Diferentemente de Blake, Huxley não atingiu os estados mentais descritos por aquele, atribuiu isso a sua formação racional e sua pouca força imaginativa de produzir imagens na mente. A partir daí passou a produzir reflexões a respeito de como o funcionamento da memória influencia na experiência com o uso de psicoativo. Segundo Huxley, a memória é principalmente eliminativa e não produtiva, pois a função do cérebro é nos proteger e impedir que sejamos esmagados pela nossa massa de conhecimentos. As sensações e as impressões visuais são intensificados, assim como é possível a recuperação da percepção inocente da infância. Uma outra coisa que sentiu foi uma vontade de não fazer nada, distraído por estar experimentando as sensações no interior e no exterior do seu ser.

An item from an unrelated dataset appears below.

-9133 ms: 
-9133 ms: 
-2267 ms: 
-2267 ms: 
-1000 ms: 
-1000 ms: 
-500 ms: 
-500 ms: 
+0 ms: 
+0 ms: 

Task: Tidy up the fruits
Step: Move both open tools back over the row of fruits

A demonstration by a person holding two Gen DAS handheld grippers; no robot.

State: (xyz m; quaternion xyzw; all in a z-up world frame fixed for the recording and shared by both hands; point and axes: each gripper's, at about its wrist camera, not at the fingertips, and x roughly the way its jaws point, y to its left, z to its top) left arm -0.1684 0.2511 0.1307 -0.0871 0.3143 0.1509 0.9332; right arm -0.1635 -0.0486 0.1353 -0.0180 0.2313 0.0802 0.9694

O que a mescalina proporciona ao artista? O que é possível ver? Estudos demonstram que o uso de substâncias psicoativas, particularmente as ligadas à família da triptamina, ampliam a ativação do hemisfério direito do cérebro conhecido por ter uma atuação mais lúdica do que o hemisfério esquerdo, mais lógico e linear. Um outro efeito que pode auxiliar está relacionado à dimensão do ego, o autor percebeu que considerações do tipo utilitárias, o mundo dos personalismos e dos julgamentos morais ficam diminuídos sob efeito da substância.

É interessante mais uma vez observar que Huxley tomou a mescalina em contexto não ritualístico, ainda assim pode perceber coisas que são comuns a quem ingere substância psicoativa em contexto ritualístico ou terapêutico. Para ele é improvável que a humanidade possa caminhar sem o que intitulou de “paraísos artificiais”, já que a maioria dos indivíduos tem uma vida limitada, sofredora e monótona. O uso de substâncias modificadoras da percepção estão ao longo da História intrisicamente ligadas aos anseios para

a superação de limites, não à toa tem sido largamente usado na arte, na religião, na dança, na apreciação da oratória etc.

Atualmente, o uso de substâncias modificadoras da percepção está conectado a rituais religiosos ou por meio de prescrição médica ou por mecanismos ilegais. Enquanto isso o uso irrestrito de álcool e cigarro trazem sérios problemas de saúde pública, é bom lembrar que o álcool é a primeira droga sintética criada pelo homem e o alcoolismo se tornou um problema social e comunitário, o que era raro antes da descoberta da destilação. Huxley se questiona de que forma podemos explicar a tolerância legal com o álcool, ao mesmo tempo que existe um esforço para reprimir quase todas as outras substâncias que modificam a percepção?

Tendo sua própria experiência com a mescalina como referência, propõe abrir novas portas que induzam a troca de hábitos ruins por práticas novas de ordem social e tecnológica, religiosas e psicológicas, atléticas e dietéticas, trazendo uma nova ordem educacional para a sociedade. Ou seja, o uso de substâncias que sejam intrisecamente mais proveitosas do que substâncias que provoquem a mera ação sedativa, as impressões de onipotência e o escape às inibições. Huxley conclui que as experiências visionárias atingidas por meio da utilização da mescalina, podem abrir portas para novas percepções, a qual os teólogos católicos denominaram de “uma graça gratuita” que, segundo Huxley, pode ser atingido pela ingestão da mescalina.